*Data to process:*
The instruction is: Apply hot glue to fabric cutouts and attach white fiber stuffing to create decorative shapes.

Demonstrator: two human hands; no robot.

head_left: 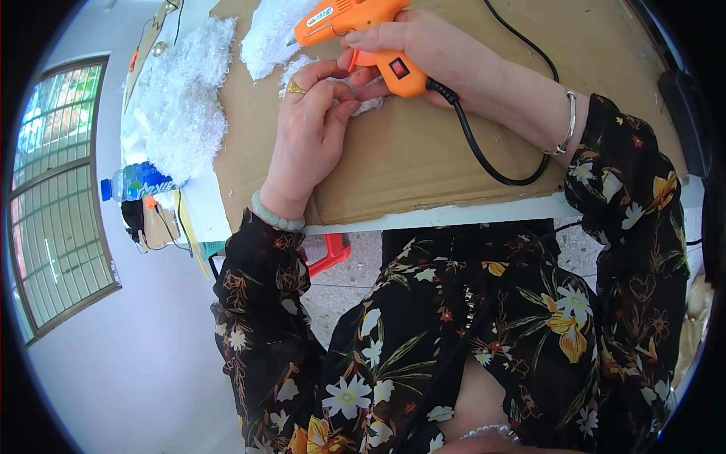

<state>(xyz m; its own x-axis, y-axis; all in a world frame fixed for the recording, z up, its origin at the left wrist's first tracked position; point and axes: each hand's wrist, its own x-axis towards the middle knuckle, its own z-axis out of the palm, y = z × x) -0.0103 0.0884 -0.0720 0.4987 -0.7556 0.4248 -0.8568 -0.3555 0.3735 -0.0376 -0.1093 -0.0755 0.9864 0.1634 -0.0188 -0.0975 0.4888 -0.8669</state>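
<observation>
An orange hot glue gun (408,76) rests in my right hand (446,60), its nozzle pointing left and its black cord trailing from the handle. My right fingertips reach past the trigger and meet those of my left hand (310,129). The left fingers are closed in a pinch on a small piece of white fluffy fabric (370,105). This piece shows on both sides of the fingers, but the exact grip point is hidden. Beyond it, under the nozzle, lies a larger white fluffy piece (265,38).
A cardboard sheet (423,166) covers most of the white table. A heap of white fluffy material (189,98) lies at the left, near a plastic bottle with a blue label (140,183). The black cord (484,163) loops at the right. Below the table edge is a red frame (330,256).
</observation>
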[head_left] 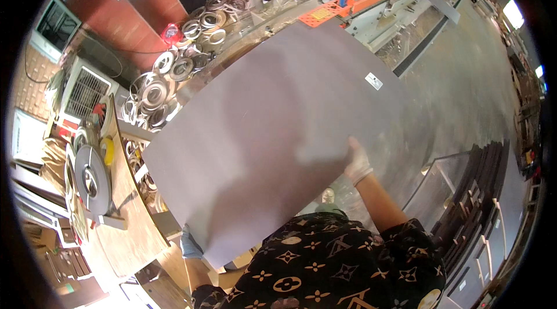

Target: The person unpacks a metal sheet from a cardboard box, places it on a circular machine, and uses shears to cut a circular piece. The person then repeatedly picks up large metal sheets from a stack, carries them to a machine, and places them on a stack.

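Note:
A large flat grey panel spans the middle of the view, tilted, with my shadow across it. A small white label is stuck near its right corner. My right hand, in a pale glove, is closed on the panel's near right edge, thumb on top and fingers hidden beneath. At the near left corner my left hand, in a bluish glove, grips the edge; most of its fingers are out of sight. The panel's far end reaches the orange guard of a long machine.
Many rolls of edge banding lie heaped on the left beyond the panel. A wooden table bears a big dark roll. Dark panels stand stacked at the right. The machine's rail runs along the far right.

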`<state>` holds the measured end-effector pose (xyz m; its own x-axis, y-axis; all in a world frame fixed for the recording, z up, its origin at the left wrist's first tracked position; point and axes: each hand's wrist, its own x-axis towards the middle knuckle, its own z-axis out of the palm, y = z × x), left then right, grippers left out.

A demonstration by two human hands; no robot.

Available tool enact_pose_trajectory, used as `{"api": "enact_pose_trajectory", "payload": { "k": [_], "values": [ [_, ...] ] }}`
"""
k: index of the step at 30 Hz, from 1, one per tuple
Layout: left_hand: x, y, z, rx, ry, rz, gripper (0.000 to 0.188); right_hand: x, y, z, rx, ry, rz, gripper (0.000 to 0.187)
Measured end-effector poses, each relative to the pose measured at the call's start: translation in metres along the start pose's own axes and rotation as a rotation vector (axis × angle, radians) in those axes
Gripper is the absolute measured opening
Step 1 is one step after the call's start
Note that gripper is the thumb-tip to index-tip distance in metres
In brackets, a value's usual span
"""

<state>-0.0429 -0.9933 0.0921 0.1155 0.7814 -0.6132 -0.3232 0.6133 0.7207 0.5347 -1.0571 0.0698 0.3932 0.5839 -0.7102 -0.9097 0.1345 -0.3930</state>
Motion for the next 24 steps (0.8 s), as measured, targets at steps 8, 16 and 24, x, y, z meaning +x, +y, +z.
{"api": "enact_pose_trajectory", "payload": {
  "k": [8, 16, 24],
  "values": [
    [0.011, -0.006, 0.012, 0.001, -0.027, -0.028, 0.053, 0.019, -0.013, -0.008, 0.016, 0.126, -0.003, 0.043],
    [0.015, -0.009, 0.067, -0.031, 0.020, -0.076, 0.050, 0.061, -0.048, -0.035, 0.040, 0.020, 0.001, 0.043],
    [0.026, -0.029, 0.128, -0.186, 0.028, -0.118, 0.044, 0.084, -0.124, -0.019, -0.082, -0.219, -0.108, 0.048]
  ]
}}
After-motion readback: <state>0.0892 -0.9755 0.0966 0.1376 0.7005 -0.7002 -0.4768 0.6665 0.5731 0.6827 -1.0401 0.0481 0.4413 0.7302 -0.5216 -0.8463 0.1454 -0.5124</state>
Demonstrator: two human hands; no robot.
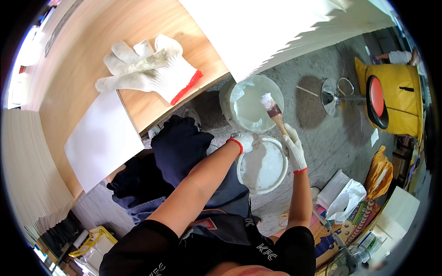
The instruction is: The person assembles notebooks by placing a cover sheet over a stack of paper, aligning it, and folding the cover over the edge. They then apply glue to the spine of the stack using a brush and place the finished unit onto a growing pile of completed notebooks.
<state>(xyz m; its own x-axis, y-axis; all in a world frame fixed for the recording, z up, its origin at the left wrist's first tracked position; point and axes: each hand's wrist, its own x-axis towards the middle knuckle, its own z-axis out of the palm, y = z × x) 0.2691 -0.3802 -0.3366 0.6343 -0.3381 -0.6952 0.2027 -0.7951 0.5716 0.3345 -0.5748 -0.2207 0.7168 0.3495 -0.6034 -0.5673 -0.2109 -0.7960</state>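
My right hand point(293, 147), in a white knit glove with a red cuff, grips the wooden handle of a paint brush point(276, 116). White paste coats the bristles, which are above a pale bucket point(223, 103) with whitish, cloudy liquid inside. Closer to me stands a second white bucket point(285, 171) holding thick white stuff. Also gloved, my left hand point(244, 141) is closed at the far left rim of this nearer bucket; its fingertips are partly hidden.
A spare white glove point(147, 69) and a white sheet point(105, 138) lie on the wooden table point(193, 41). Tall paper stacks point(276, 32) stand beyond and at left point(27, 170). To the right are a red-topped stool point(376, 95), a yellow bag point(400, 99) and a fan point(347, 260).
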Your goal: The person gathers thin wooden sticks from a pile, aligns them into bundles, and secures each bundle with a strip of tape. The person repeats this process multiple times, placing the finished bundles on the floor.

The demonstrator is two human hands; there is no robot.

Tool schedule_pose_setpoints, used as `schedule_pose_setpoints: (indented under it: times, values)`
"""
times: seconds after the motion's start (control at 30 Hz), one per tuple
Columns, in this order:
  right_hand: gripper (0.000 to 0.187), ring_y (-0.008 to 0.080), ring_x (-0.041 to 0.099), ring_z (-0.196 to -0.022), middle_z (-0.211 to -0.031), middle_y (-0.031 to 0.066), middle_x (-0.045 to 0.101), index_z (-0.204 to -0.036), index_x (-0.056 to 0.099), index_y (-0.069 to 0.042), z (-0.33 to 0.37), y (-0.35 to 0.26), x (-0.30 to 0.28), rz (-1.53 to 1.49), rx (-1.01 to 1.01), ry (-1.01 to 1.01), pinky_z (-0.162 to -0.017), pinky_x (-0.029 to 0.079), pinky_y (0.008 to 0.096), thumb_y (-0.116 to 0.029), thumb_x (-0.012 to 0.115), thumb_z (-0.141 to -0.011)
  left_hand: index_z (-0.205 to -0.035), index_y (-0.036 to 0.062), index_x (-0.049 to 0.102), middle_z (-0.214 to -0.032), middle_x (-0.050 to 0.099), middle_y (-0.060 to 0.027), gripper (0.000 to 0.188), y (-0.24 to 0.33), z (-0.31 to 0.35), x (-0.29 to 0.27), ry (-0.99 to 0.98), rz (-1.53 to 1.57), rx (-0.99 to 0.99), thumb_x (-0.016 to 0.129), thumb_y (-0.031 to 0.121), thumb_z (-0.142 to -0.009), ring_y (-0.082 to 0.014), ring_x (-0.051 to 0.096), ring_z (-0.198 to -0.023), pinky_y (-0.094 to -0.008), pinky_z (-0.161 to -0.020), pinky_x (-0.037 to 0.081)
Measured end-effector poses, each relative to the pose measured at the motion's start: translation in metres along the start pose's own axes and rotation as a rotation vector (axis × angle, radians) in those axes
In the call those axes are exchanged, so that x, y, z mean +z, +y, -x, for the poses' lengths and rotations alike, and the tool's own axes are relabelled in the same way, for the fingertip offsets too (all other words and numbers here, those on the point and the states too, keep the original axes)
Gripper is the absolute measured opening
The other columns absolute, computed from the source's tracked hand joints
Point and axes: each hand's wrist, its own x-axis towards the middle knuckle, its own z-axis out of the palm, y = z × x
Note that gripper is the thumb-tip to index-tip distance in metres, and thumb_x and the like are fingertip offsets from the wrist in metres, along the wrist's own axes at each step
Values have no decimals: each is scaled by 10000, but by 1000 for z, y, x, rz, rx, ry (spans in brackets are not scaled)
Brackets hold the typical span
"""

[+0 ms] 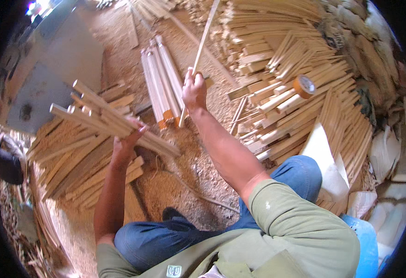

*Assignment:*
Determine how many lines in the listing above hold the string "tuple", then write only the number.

*Result of this task:*
2